### WHAT IS EXPECTED
Keep every word of the listing and reproduce it exactly, but set aside any image found there.

### RAW DATA
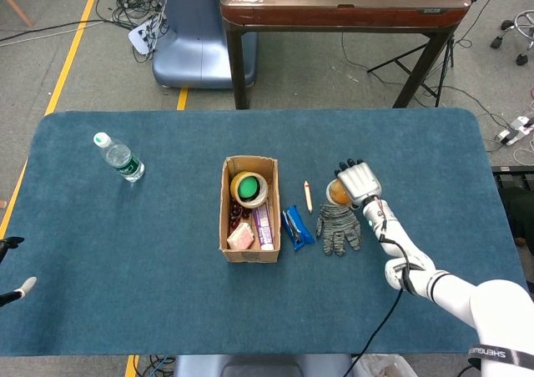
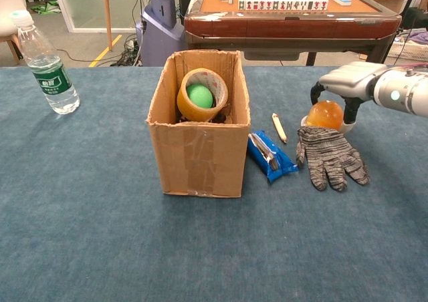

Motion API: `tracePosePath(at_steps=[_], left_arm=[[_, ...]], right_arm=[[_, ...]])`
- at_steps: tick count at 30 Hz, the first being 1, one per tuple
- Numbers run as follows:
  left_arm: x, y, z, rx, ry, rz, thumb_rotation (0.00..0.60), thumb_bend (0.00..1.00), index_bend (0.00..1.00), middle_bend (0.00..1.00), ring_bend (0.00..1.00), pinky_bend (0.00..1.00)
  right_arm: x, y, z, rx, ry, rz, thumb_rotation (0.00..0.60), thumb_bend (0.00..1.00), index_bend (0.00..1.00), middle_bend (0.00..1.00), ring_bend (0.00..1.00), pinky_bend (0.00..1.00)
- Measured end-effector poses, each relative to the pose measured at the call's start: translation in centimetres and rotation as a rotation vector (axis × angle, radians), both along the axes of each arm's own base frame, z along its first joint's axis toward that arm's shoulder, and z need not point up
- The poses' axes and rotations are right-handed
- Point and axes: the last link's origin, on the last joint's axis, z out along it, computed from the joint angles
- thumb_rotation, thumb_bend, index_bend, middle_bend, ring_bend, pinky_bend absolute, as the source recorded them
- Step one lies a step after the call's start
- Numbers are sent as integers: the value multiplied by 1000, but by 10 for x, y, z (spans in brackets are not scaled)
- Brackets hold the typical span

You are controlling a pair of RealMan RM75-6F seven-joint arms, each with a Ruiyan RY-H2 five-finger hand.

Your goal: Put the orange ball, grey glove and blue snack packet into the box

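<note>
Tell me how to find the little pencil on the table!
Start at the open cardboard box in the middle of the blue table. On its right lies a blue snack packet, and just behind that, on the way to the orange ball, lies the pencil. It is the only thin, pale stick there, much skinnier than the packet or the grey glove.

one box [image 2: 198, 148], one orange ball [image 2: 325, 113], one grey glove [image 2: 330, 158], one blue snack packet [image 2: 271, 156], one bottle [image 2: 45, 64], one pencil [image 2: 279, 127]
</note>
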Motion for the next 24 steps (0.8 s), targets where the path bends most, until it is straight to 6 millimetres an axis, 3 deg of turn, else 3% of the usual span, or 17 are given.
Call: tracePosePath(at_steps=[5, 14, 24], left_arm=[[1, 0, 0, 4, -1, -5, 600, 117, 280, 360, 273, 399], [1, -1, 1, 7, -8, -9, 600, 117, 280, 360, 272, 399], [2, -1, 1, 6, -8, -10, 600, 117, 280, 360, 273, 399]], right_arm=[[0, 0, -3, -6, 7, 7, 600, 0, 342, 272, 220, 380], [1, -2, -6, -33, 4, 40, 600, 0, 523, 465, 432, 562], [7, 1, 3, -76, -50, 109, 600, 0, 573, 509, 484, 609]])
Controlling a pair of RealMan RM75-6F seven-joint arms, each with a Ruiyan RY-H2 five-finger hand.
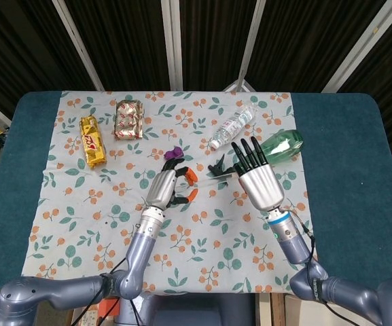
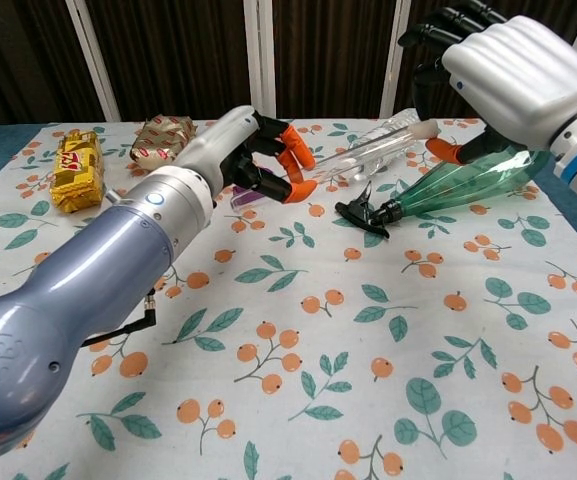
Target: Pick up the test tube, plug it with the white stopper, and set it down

### RESPONSE TO THE EXERCISE
Motion API: `tracePosePath(at_steps=[_], left_arm=[[_, ...]], right_arm=[[_, ...]])`
- at_steps: tick count at 30 Hz, the first being 1, one per tuple
- Numbers run as follows:
  left_arm: x, y, z, rx, ry, rz, thumb_rotation (0.00..0.60), thumb_bend (0.00..1.00), index_bend (0.00..1.00), middle_bend (0.00..1.00), ring_bend (0.00..1.00), pinky_bend (0.00..1.00)
  right_arm: x, y, z, rx, ry, rz, thumb_rotation (0.00..0.60), thumb_bend (0.00..1.00), index_bend (0.00..1.00), middle_bend (0.00..1.00), ring_bend (0.00..1.00), pinky_bend (0.00..1.00)
- Measured end-effector poses, each relative to the pose measured at the call's start: translation in centimetres and rotation as a rotation vector (axis × angle, radians), both along the axes of each arm's own base frame, z along its first joint's axis toward that arm's shoulder, and z need not point up
- The poses' axes and rotations are right-handed
- Point and axes: the last link's origin, on the last joint's axis, z out along it, computed from the joint angles
- thumb_rotation, thumb_bend, index_bend, middle_bend, ring_bend, pinky_bend absolute, as the source recorded them
- Step one lies a step after the call's start
- Numbers are sent as integers: the value multiplied by 1000, but by 10 for x, y, z (spans in brackets are not scaled)
- Brackets hold the typical span

You are controlling a pair of RealMan RM75-6F seven-joint arms, each with a Ruiyan RY-H2 five-finger hand.

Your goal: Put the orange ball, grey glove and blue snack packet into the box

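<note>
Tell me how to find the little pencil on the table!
Start at the open cardboard box in the middle of the blue table. On its right lies a blue snack packet, and just behind that, on the way to the orange ball, lies the pencil. It is the only thin, pale stick there, much skinnier than the packet or the grey glove.

one box [image 2: 198, 148], one orange ball [image 2: 325, 113], one grey glove [image 2: 330, 158], one blue snack packet [image 2: 271, 156], one bottle [image 2: 45, 64], one pencil [image 2: 279, 127]
</note>
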Motion for the next 24 steps (0.8 s), targets where the path bends most, until it is straight to 6 millimetres an axis, 3 deg of turn, else 3% of the usual span, or 17 are given.
Call: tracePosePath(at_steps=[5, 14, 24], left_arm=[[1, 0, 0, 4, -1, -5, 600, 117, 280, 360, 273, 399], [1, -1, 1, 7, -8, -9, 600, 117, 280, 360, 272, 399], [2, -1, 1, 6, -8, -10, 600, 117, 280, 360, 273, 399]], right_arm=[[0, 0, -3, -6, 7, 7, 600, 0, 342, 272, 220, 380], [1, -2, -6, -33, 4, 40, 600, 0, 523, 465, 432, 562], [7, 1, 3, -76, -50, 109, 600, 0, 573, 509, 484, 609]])
Controlling a pair of RealMan RM75-6F seven-joint arms, each with a Ruiyan RY-H2 five-finger hand.
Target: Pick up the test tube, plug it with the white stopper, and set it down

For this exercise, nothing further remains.